Unplug the room phone and unfortunately be super rude at the initial check in.


----------



## geist1223 (Dec 29, 2019)

Get just as aggressive and yell right back. Make a scene that other guests can hear.


----------



## CalGalTraveler (Dec 29, 2019)

At Peacock Suites via RCI trade. This is our first exposure to this system as we own HGVC and Westin. No parking passes here. The welcome lady did ask for our room number but said, "You look tired (it was late check in), come back later for coupons and savings." So far the front desk was nice and no phone or parking harassment.

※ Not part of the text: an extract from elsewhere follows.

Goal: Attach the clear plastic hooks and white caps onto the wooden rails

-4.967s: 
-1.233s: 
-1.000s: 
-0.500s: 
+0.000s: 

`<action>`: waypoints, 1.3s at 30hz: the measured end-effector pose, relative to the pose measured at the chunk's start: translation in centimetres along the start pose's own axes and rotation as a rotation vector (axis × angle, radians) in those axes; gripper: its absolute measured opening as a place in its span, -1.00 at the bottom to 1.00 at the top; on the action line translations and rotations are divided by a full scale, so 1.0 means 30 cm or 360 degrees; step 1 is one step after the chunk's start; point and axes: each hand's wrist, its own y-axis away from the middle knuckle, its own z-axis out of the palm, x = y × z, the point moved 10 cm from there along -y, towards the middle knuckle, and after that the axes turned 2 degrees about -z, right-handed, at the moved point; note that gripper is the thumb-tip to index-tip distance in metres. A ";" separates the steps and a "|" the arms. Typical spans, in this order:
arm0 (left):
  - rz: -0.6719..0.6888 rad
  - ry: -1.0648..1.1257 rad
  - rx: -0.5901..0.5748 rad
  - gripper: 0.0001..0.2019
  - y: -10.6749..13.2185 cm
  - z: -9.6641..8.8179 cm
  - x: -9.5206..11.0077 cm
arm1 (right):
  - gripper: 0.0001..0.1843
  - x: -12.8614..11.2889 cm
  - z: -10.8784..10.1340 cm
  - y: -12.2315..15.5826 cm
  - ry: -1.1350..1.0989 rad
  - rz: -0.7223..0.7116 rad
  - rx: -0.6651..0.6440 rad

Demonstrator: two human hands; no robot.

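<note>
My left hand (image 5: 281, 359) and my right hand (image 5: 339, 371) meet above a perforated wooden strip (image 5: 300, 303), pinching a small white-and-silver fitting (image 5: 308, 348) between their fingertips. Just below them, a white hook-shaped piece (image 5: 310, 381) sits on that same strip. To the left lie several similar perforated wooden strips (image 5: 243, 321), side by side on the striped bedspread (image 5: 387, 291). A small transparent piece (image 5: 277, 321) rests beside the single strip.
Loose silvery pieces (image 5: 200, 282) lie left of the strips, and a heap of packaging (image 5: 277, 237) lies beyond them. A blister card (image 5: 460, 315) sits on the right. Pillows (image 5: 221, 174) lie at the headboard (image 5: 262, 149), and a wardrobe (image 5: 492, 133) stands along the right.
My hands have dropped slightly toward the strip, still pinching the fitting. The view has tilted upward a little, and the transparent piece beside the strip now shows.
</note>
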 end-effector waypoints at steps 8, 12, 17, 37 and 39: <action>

Is it worth going back for coupons? We won't have time for a presentation.


----------



## easyrider (Dec 29, 2019)

I told the check in person at WM Camlin that I didn't need to talk to the concierge. When asked why not I said because I'm a know it all. The concierge overheard this and came over to talk to us and ask me if I knew something in particular to dispute my claim that I know it all. I told her that I knew I didn't need to talk to her and that was all she needs to know. 

The Wyndham people in Las Vegas were a bit more pushy and did get us to attend a presentation. It was about an hour for some show and dinner that my wife wanted so why not. I thought it was a pretty easy presentation. The one thing I did learn is some people like to spend alot more than me for the same exact thing.

Bill


----------